09-04-2020 09:33 PM
Hi community,
I got a hand on a new ACI fabric (used for development first, might become production later). Before the first discovery, I configured all APICs, then use Leaf/Spine serial number to automate the fabric node addition via API. This is done so that when I plugged cables in, the fabric nodes would be discovered and provisioned themselves. I did plug APIC 1, 2 and 3 into the Leaf, in that order. I have done this for previous fabric and it worked every time. But this time, I forgot to check the Faults tab.
Things happened. APIC 1 saw all nodes as Inactive (TEP IP are assigned from the pool, though). When I checked and issue show discoveryissues on the directly connected Leaf, I can see that DHCP, infra VLAN, time and SSL check succeeded, but LLDP said I had ctrlr-uuid-mismatch. I can also see the Leaf changed its hostname to other than (none), but the admin username from APIC 1 wasn't pushed to it (so I still logged in using admin with no password). I couldn't login to APIC 2 or 3 because apparently they're not discovered.
I tried to factory reset the APIC 1 and directly connected Leaf. During the second time of discovery, I did it manually on Web GUI and could see the Leaf, but when I added it to the fabric it was still Inactive. When I checked the Faults tab, it shows F3031 - cert-invalid (probably due to APIC's cert, but this is APIC's default manufacturer cert).

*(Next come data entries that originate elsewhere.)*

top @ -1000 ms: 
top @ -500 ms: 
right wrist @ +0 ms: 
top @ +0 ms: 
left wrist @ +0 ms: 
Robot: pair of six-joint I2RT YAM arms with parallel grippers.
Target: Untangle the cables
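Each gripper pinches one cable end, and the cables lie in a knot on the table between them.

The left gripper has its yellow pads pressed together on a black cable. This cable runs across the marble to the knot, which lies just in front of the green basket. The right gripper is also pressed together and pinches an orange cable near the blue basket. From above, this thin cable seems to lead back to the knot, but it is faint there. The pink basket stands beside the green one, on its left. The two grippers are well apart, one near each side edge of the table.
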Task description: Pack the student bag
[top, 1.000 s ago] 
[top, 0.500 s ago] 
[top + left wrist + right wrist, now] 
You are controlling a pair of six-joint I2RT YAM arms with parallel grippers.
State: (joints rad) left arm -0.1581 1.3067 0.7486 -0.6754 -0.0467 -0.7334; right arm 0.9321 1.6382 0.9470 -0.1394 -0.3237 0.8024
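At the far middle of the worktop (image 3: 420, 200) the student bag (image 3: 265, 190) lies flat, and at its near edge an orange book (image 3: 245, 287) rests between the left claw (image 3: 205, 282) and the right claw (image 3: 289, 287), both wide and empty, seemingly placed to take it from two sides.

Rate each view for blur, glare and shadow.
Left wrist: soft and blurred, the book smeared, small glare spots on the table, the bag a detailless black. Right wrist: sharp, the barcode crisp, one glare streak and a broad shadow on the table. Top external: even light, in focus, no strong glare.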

I kind of have to wait until Service Contract started so that I could open a TAC case. But then, how would I proceed to factory the other two APICs? I tried using virtual KVM on CIMC but it wouldn't let me login, either.
Thanks a lot.
Solved! Go to Solution.
09-06-2020 08:12 AM
Hi @Timothy ACI
First, verify that datetime is consistent on all APICs and Leaf/Spine switches.

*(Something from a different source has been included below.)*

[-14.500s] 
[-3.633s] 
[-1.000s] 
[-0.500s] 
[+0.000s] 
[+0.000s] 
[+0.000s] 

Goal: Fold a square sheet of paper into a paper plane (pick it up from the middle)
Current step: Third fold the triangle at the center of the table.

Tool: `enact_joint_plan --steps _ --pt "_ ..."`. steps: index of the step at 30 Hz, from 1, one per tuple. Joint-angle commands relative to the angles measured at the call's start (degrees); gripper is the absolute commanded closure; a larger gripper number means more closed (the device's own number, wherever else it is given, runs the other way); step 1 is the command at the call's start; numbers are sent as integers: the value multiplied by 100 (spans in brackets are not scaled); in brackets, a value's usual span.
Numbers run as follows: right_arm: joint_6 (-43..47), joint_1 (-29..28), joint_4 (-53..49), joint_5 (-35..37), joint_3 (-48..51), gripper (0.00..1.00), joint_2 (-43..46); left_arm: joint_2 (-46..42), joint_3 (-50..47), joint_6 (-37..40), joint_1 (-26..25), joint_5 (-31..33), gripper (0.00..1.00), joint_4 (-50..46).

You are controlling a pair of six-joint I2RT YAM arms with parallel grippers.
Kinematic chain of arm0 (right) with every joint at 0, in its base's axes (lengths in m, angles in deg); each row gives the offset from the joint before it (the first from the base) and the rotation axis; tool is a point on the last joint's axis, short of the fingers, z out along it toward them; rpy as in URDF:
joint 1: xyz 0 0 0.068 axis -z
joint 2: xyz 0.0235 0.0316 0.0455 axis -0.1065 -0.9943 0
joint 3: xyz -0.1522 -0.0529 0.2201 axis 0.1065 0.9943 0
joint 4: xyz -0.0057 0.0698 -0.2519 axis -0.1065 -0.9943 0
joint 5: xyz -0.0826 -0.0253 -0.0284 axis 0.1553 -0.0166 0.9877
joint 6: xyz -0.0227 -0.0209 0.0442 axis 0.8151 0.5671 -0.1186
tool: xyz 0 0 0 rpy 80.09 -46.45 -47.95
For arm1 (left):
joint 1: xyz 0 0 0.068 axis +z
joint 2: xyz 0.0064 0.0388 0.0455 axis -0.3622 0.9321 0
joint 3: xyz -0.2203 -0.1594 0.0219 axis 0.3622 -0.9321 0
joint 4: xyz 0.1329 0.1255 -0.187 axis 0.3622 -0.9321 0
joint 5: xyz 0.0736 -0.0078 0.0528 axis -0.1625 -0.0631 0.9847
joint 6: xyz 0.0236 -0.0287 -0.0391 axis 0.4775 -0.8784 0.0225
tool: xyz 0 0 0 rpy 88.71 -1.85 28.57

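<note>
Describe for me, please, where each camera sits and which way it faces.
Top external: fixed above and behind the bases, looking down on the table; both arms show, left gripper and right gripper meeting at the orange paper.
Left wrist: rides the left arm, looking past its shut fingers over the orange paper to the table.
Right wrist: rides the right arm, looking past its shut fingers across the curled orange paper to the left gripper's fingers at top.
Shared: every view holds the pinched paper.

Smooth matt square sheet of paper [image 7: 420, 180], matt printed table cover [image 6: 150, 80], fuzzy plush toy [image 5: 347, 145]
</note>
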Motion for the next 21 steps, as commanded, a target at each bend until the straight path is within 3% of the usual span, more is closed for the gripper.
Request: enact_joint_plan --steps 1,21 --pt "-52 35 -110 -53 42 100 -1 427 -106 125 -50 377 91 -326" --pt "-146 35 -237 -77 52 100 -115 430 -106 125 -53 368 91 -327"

Second, verify that the certificates are valid:
On APIC: acidiag verifyapic
On Leafs: cd /securedata/ssl && openssl x509 -noout -subject -in server.crt
For your reference: https://quickview.cloudapps.cisco.com/quickview/bug/CSCva68310
Correct pattern: /serialNumber=PID:<PID> SN:<Serial number>/CN=<Serial number> Incorrect Pattern: /CN=<Serial number>/serialNumber=PID:<PID> SN:<Serial number>
Stay safe,
Sergiu
09-06-2020 11:10 AM - edited 09-06-2020 11:10 AM
Hello @Timothy ACI,
Just to add to Sergiu's accurate response, you can try to login to APIC-2 and APIC-3 with username rescue-user. It should be valid only because these APICs have not been able to form a cluster with APIC-1 due to the cert issue.
Going back to the original issue, you need to urgently engage Cisco TAC to assist you in generating new certs for your APICs (just check if all of them are impacted following Sergiu's suggestion)
Regards.
09-07-2020 01:41 AM
Hello @Timothy ACI,
I'm glad you can now login to APICs 2 & 3. You need to verify on those if the cert fault is also seen with moquery -c faultInst -f 'fault.Inst.code=="F3031"'
If so, check the cert pattern as you are already doing.

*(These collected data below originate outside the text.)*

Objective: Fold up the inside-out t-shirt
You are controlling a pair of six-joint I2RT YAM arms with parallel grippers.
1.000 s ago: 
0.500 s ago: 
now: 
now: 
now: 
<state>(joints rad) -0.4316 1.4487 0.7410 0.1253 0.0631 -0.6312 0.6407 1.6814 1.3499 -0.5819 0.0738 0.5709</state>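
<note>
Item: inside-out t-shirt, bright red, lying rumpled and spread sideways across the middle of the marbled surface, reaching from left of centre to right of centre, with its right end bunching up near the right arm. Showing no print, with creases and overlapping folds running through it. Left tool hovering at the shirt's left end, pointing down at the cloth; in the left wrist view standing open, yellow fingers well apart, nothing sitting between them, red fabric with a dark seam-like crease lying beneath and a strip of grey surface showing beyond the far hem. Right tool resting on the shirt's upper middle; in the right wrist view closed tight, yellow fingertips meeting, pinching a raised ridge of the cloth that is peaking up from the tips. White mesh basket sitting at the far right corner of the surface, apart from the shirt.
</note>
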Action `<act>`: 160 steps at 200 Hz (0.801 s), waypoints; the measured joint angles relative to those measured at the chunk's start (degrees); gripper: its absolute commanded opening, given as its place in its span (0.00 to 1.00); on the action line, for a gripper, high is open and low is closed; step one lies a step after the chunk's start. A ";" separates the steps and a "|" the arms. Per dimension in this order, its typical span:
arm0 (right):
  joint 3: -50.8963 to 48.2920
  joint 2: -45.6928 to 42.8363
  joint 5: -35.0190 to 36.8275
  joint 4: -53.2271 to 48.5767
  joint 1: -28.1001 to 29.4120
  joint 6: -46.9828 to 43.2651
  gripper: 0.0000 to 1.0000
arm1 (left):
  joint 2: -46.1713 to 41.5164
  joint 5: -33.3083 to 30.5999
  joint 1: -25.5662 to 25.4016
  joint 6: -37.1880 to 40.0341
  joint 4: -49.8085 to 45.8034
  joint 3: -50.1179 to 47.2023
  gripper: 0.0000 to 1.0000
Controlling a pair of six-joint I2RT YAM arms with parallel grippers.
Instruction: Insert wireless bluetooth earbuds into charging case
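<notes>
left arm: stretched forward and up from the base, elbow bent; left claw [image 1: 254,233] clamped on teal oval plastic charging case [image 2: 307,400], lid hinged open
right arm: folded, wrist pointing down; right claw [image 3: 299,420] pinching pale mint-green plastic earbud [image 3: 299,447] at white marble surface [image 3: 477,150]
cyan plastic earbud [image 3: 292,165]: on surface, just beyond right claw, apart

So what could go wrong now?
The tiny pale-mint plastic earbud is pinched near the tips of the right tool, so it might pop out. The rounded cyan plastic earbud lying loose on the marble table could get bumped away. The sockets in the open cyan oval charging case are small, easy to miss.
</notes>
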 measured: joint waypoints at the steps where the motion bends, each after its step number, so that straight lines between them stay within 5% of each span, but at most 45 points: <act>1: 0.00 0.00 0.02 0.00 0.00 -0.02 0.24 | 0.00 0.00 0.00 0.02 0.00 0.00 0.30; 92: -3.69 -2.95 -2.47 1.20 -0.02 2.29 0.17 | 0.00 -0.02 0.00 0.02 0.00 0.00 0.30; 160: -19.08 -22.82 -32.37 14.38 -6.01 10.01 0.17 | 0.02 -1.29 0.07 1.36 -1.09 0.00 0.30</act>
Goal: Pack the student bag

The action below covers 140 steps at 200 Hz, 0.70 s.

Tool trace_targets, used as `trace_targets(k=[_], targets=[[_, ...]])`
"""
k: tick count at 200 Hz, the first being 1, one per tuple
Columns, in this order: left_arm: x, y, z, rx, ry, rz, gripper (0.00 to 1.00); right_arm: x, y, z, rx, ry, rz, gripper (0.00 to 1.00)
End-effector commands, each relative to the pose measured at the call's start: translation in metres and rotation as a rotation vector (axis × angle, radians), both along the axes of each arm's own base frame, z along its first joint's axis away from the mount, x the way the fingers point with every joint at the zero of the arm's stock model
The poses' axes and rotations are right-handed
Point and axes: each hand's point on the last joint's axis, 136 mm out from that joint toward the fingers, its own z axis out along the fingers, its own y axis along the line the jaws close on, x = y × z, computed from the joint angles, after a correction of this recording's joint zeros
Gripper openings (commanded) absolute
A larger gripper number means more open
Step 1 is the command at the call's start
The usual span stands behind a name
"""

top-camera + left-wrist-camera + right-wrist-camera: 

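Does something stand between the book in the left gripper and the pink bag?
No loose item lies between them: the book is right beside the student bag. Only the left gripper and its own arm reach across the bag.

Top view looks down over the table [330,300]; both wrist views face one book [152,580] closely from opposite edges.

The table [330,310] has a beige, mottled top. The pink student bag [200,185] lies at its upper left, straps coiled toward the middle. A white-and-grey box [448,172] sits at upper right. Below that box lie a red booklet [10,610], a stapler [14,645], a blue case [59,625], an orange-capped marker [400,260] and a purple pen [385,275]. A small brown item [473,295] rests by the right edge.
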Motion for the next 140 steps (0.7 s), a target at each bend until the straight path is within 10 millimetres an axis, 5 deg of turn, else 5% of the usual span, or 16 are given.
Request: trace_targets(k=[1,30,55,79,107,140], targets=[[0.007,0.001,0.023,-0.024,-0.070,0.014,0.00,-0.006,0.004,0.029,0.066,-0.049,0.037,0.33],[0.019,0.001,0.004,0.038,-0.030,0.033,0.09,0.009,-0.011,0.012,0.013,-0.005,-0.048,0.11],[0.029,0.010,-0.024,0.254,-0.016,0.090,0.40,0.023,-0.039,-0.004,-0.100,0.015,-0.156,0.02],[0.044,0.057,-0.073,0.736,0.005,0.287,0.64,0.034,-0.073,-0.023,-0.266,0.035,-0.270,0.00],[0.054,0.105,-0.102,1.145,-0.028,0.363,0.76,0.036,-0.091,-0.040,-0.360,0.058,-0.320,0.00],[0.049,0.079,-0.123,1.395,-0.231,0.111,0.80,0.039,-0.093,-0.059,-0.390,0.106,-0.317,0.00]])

This problem is with the APIC controllers and not the Switches. You will need to engage Cisco TAC to get support in generating new certs for the APIC controllers impacted.
Regards.
09-06-2020 08:12 AM
Hi @Timothy ACI
First, verify that datetime is consistent on all APICs and Leaf/Spine switches.
Second, verify that the certificates are valid:
On APIC: acidiag verifyapic
On Leafs: cd /securedata/ssl && openssl x509 -noout -subject -in server.crt
For your reference: https://quickview.cloudapps.cisco.com/quickview/bug/CSCva68310
Correct pattern: /serialNumber=PID:<PID> SN:<Serial number>/CN=<Serial number> Incorrect Pattern: /CN=<Serial number>/serialNumber=PID:<PID> SN:<Serial number>
Stay safe,
Sergiu
09-06-2020 09:22 PM
Thanks for your responses @Sergiu.Daniluk and @Hector Gustavo Serrano Gutierrez,
I was able to login to the other APICs using rescue-user. All leaves and spines all have the correct pattern for the certificate. The APIC though, while it appears on acidiag verifyapic to pass all the check, on the GUI it still shows F3031. Upon further investigation I could see it has the wrong pattern (if that applies to the APIC as well?)
09-07-2020 01:41 AM
Hello @Timothy ACI,
I'm glad you can now login to APICs 2 & 3. You need to verify on those if the cert fault is also seen with moquery -c faultInst -f 'fault.Inst.code=="F3031"'
If so, check the cert pattern as you are already doing.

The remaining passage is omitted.